Dataset entries below:

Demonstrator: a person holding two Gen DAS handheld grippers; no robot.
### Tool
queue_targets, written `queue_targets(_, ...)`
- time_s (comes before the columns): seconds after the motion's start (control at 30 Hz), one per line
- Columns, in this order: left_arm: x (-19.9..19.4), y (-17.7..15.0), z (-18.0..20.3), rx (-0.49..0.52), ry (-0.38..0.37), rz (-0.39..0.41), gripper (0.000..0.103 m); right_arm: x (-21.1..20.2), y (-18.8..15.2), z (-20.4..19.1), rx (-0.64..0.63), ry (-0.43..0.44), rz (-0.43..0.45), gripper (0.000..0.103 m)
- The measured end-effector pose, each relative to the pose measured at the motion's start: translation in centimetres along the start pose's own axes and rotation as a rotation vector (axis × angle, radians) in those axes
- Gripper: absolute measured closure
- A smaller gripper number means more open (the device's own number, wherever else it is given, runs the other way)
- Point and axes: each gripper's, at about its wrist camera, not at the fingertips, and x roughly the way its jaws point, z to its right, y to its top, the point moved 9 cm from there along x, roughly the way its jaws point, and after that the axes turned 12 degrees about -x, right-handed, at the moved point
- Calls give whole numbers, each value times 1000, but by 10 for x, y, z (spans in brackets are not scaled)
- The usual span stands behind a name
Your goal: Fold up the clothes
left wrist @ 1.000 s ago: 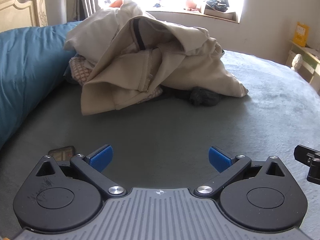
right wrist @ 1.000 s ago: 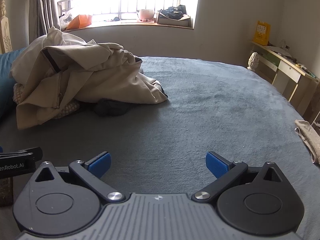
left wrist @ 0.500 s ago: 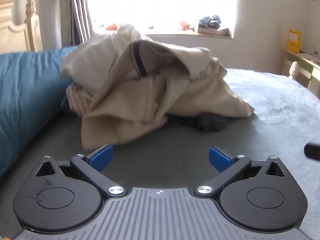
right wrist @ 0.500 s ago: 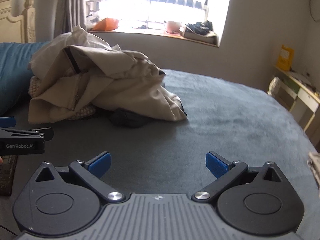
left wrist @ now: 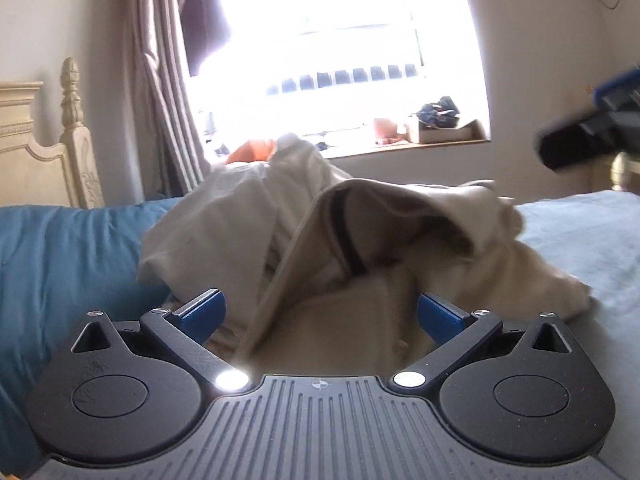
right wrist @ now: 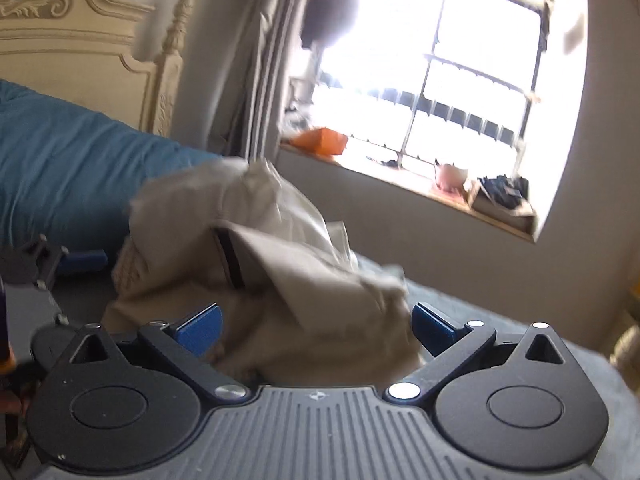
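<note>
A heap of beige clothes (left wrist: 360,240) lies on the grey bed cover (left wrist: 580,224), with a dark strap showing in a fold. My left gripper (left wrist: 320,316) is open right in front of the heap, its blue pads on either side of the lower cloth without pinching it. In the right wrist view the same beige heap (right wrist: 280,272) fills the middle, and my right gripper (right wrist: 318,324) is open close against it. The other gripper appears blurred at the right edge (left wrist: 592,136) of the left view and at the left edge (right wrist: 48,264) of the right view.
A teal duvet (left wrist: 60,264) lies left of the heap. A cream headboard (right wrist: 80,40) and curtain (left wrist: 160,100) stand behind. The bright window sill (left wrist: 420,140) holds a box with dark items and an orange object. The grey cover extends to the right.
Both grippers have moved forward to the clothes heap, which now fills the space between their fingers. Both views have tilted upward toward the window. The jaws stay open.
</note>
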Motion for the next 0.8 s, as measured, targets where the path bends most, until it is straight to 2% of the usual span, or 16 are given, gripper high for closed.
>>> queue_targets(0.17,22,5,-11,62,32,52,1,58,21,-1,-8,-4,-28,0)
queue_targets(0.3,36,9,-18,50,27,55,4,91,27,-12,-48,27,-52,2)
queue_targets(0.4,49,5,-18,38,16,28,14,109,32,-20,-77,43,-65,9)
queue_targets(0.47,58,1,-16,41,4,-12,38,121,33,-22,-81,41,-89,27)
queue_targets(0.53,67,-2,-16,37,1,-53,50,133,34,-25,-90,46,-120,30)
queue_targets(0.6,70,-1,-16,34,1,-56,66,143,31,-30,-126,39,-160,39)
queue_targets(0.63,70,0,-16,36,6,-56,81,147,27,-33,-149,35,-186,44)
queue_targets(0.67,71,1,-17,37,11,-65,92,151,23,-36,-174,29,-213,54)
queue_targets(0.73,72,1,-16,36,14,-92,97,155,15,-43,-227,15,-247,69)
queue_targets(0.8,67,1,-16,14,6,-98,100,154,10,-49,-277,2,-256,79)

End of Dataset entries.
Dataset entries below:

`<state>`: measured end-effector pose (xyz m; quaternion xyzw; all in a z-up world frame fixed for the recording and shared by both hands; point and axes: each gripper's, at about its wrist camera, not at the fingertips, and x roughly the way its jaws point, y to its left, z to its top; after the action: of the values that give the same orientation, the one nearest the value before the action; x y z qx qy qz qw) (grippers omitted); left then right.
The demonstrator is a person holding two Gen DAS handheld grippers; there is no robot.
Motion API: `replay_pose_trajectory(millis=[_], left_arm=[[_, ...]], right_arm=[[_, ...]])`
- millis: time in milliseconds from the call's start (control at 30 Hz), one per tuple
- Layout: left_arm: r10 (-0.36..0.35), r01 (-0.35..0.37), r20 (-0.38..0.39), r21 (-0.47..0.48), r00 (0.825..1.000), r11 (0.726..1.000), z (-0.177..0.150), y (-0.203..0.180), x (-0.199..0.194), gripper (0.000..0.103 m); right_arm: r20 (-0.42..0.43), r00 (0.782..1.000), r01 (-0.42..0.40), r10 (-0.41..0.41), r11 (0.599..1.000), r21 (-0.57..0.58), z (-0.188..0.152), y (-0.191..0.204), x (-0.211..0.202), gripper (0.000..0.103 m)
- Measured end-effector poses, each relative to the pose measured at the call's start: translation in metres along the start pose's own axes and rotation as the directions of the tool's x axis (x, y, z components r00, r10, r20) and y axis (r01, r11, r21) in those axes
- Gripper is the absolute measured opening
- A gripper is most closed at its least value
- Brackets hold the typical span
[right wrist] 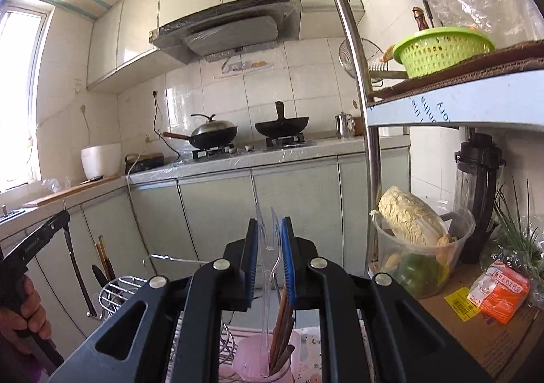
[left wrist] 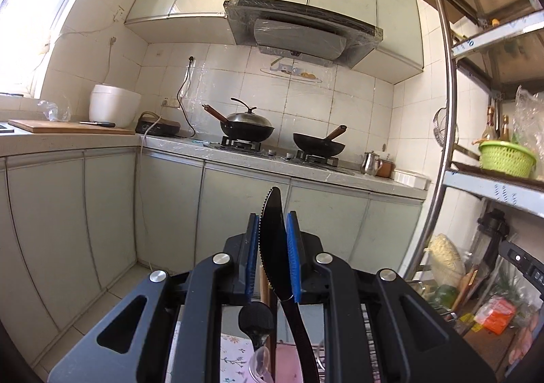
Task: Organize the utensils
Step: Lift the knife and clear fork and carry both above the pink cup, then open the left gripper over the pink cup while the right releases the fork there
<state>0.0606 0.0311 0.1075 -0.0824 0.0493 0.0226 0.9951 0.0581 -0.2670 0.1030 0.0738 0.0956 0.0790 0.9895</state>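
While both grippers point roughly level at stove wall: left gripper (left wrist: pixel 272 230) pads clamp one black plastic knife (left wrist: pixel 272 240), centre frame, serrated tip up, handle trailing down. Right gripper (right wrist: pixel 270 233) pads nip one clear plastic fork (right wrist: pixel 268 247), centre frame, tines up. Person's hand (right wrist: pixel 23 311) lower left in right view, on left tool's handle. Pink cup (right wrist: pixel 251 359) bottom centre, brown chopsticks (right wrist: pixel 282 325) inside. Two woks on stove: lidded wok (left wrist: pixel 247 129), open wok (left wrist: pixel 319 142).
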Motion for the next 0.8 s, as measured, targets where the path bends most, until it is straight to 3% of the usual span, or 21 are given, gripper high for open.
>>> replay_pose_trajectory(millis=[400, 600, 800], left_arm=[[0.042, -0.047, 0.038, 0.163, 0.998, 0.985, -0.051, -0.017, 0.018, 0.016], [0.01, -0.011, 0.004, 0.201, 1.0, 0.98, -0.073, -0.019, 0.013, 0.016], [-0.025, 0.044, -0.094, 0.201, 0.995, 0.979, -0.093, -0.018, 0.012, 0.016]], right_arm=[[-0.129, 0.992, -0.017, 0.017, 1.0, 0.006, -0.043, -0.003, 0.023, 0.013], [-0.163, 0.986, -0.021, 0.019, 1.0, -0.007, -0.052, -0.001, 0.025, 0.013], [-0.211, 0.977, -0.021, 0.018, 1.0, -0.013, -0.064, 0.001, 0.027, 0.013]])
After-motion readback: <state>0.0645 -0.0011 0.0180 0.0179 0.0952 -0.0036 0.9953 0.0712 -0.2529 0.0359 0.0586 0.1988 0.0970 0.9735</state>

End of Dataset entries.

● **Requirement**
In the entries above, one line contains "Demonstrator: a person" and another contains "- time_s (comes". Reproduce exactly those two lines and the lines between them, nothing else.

● **Output**
Demonstrator: a person holding two Gen DAS handheld grippers; no robot.
### Tool
queue_targets, written `queue_targets(_, ...)`
- time_s (comes before the columns): seconds after the motion's start (control at 30 Hz), one per line

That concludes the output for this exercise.